What a man, what a man what a mighty good man!...the both of them!


----------



## okange76 (Mar 7, 2019)

This is all over the world. Read about it in the BBC Swahili Blog.

On the flip side it showed how people automatically assumed the student was a woman and that the kid was probably the Professor's. You could tell who didn't bother to read the article but had something smart to say.  People really have a poor view of fathers and men in general.


----------



## theRaven (Mar 7, 2019)

Heart warming photo indeed.


----------



## RocStar (Mar 8, 2019)

*Wait, what?  A Black man in college?  An educated Black man professor?  It is so rare to see two unicorns in the same place.*


----------



## Petal26 (Mar 8, 2019)

Awww


----------



## janaq2003 (Mar 8, 2019)

I love it!!


----------



## hunnychile (Mar 11, 2019)

Brother looks good holding that baby. Wonder if he wants one of his own.


----------



## prettyinpurple (Mar 11, 2019)

hunnychile said:


> Brother looks good holding that baby. Wonder if he wants one of his own.

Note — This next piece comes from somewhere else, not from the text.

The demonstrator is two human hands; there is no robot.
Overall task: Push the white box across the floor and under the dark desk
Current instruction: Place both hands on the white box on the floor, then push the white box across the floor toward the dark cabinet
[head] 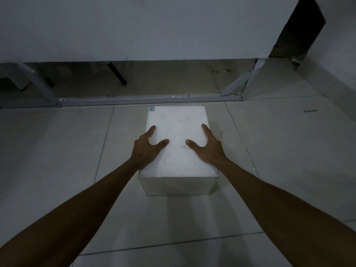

Right?  He's holding that pacifier just right too.


----------



## lesedi (Mar 11, 2019)

Makes me proud in a way I can't really explain or understand


----------



## SlimPickinz (Mar 11, 2019)

janaq2003 said:


> I love it!!


Your icon is a nightmare.


----------



## janaq2003 (Mar 11, 2019)

SlimPickinz said:


> Your icon is a nightmare.[/QUOT
> Leave the baby alone


----------



## SlimPickinz (Mar 11, 2019)

@janaq2003 that's a demon


----------



## lesedi (Mar 11, 2019)

SlimPickinz said:


> @janaq2003 that's a demon


PSA for all the pregnant posters: DO NOT come with slick comments about babies until your baby is in your arms! IT'S NOT WORTH IT


----------



## SlimPickinz (Mar 11, 2019)

lesedi said:


> PSA for all the pregnant posters: DO NOT come with slick comments about babies until your baby is in your arms! IT'S NOT WORTH IT


 that baby has a full set! He looks like he went to Uncle Denzel's dentist.


----------



## k_enitan (Mar 11, 2019)

SlimPickinz said:


> that baby has a full set! He looks like he went to Uncle Denzel's dentist.



I was eating when I scrolled past that picture and I almost choked. Immediately, the image of Voldemort as a screaming baby came to mind


----------



## janaq2003 (Mar 11, 2019)

k_enitan said:


> I was eating when I scrolled past that picture and I almost choked. Immediately, the image of Voldemort as a screaming baby came to mind


Aight.. it ain't gonna be any more of this dragging of the baby
Let baby and his full set be great!!


----------